[Model] Use tanh approximation of GeLU in Gemma MLP (#2106)

This is in line with the implementation in the [transformers](https://github.com/huggingface/transformers/blob/main/src/transformers/models/gemma/modeling_gemma.py#L183) library. Also, the [gemma-1.1](https://huggingface.co/google/gemma-1.1-2b-it/blob/main/config.json#L10) model config.
mlc-ai · Apr 8, 2024 · 95d268b · 95d268b
1 parent cc8b747
commit 95d268b
Showing 1 changed file with 2 additions and 2 deletions.
diff --git a/python/mlc_llm/model/gemma/gemma_model.py b/python/mlc_llm/model/gemma/gemma_model.py
@@ -39,7 +39,7 @@ class GemmaConfig(ConfigBase):  # pylint: disable=too-many-instance-attributes
     kwargs: Dict[str, Any] = dataclasses.field(default_factory=dict)
 
     def __post_init__(self):
-        if self.hidden_act != "gelu":
+        if self.hidden_act not in ("gelu", "gelu_pytorch_tanh"):
             raise ValueError("Only GeLU is supported as the activation for gemma.")

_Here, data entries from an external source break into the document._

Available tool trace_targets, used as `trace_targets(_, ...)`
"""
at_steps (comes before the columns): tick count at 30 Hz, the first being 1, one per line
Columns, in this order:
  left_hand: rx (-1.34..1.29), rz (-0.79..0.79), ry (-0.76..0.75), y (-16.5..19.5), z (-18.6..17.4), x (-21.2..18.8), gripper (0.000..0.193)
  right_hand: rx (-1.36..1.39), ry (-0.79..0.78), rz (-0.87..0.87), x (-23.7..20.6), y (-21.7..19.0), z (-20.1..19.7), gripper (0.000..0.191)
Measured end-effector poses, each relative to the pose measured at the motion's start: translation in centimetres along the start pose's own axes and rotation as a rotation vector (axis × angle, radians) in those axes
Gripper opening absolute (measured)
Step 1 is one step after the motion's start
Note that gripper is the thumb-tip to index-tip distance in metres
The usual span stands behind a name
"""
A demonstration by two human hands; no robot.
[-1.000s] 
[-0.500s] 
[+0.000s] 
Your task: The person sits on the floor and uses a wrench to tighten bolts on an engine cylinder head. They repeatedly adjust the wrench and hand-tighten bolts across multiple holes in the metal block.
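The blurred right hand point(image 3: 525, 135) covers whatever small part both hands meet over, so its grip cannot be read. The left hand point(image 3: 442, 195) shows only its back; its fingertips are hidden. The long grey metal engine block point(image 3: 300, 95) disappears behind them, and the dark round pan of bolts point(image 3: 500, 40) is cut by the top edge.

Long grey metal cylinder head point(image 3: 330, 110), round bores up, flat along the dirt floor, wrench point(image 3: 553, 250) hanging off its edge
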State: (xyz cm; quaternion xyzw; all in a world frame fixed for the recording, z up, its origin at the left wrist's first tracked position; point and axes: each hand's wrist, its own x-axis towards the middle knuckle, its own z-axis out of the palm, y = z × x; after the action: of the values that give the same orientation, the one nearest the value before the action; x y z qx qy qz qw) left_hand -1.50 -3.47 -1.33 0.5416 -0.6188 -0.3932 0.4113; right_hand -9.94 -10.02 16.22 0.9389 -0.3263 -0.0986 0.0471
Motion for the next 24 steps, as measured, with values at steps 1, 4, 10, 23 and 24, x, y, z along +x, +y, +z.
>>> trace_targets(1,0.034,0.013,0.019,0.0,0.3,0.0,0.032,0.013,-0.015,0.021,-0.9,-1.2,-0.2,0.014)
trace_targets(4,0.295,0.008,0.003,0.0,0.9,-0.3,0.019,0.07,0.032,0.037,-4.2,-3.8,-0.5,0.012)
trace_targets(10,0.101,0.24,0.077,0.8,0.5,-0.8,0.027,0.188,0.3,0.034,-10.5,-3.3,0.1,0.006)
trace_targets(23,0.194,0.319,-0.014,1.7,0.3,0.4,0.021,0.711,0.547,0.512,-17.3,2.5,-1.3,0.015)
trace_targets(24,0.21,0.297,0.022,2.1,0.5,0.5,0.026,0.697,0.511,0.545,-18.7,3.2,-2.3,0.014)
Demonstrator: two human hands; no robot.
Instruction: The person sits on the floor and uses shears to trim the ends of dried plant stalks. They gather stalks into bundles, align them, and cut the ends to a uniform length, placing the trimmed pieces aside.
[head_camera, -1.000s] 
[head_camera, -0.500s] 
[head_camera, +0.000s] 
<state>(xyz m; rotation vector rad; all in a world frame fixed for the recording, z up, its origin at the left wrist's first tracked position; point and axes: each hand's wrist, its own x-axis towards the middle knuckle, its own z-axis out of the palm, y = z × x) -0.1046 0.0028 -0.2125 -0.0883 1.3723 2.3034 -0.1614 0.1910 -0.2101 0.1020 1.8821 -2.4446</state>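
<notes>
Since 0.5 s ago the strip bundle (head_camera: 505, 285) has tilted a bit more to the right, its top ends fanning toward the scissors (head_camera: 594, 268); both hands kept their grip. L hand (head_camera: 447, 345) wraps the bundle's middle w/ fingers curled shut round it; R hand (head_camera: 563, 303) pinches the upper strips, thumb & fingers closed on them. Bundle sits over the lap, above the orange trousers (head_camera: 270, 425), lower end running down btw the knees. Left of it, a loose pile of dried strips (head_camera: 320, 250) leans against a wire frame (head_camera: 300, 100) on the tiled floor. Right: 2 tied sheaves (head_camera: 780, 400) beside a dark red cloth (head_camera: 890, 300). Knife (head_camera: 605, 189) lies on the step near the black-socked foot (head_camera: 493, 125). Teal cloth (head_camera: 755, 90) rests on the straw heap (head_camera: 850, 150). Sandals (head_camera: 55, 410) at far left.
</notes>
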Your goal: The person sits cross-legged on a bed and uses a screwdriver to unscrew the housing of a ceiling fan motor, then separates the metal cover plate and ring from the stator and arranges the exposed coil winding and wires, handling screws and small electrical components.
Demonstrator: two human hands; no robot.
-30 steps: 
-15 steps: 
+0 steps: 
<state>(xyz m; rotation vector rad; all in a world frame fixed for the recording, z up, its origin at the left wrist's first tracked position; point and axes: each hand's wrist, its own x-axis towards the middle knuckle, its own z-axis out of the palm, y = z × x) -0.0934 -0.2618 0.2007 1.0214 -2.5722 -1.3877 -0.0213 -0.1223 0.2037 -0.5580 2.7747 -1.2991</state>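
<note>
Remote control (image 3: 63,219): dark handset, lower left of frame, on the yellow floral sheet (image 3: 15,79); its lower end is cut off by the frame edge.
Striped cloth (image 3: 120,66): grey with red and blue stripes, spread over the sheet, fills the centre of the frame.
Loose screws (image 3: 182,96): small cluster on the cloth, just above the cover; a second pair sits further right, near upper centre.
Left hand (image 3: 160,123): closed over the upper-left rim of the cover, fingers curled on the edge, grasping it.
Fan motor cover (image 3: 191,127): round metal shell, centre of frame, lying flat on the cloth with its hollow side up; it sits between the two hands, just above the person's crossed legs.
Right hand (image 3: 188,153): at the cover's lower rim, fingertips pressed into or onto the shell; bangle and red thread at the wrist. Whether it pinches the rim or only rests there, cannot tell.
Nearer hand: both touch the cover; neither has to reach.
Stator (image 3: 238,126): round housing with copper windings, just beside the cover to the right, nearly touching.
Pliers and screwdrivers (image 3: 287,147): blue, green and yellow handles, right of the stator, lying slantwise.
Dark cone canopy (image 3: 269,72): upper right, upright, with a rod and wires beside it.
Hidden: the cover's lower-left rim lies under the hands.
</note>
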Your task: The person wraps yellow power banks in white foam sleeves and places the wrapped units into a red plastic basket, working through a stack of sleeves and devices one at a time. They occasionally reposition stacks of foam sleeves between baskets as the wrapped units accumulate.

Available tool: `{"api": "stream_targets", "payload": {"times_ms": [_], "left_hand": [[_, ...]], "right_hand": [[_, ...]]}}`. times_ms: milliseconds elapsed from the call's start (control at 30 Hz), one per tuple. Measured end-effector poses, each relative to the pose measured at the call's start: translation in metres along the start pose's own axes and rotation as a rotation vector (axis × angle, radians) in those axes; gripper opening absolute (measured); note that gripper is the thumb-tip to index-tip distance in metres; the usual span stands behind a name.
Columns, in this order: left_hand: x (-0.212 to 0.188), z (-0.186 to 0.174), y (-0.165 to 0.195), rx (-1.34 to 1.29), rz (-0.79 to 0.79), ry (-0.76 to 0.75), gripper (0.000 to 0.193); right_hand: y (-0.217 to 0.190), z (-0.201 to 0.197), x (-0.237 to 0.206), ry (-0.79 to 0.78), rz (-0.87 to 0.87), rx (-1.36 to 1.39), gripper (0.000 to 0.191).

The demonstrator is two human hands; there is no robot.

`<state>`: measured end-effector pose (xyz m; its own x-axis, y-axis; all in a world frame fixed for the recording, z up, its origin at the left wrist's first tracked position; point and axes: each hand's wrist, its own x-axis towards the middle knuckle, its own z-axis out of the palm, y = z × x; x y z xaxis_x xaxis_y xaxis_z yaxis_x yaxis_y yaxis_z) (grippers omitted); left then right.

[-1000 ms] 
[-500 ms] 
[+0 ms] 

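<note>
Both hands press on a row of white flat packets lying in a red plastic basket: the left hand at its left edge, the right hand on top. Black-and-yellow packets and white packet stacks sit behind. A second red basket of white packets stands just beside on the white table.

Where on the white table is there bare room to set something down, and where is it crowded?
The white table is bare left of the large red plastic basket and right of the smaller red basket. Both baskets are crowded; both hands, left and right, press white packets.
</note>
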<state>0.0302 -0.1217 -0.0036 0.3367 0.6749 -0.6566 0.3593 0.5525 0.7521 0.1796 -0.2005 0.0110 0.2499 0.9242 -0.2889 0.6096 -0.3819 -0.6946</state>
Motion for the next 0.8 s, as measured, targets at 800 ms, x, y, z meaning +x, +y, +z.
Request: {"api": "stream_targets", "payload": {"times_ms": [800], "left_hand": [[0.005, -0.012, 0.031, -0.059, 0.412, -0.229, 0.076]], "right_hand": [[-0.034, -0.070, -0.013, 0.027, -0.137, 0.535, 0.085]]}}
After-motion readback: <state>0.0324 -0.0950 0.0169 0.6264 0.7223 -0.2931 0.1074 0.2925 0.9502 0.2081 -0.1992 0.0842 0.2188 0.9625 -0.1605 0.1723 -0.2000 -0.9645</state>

         if self.attention_bias:
             raise ValueError('Only "False" attention_bias is supported for gemma')
@@ -115,7 +115,7 @@ def __init__(self, config: GemmaConfig):
     def forward(self, x: Tensor):
         concat_x1_x2 = self.gate_up_proj(x)
         x1, x2 = op.split(concat_x1_x2, 2, axis=-1)
-        return self.down_proj(op.gelu(x1) * x2)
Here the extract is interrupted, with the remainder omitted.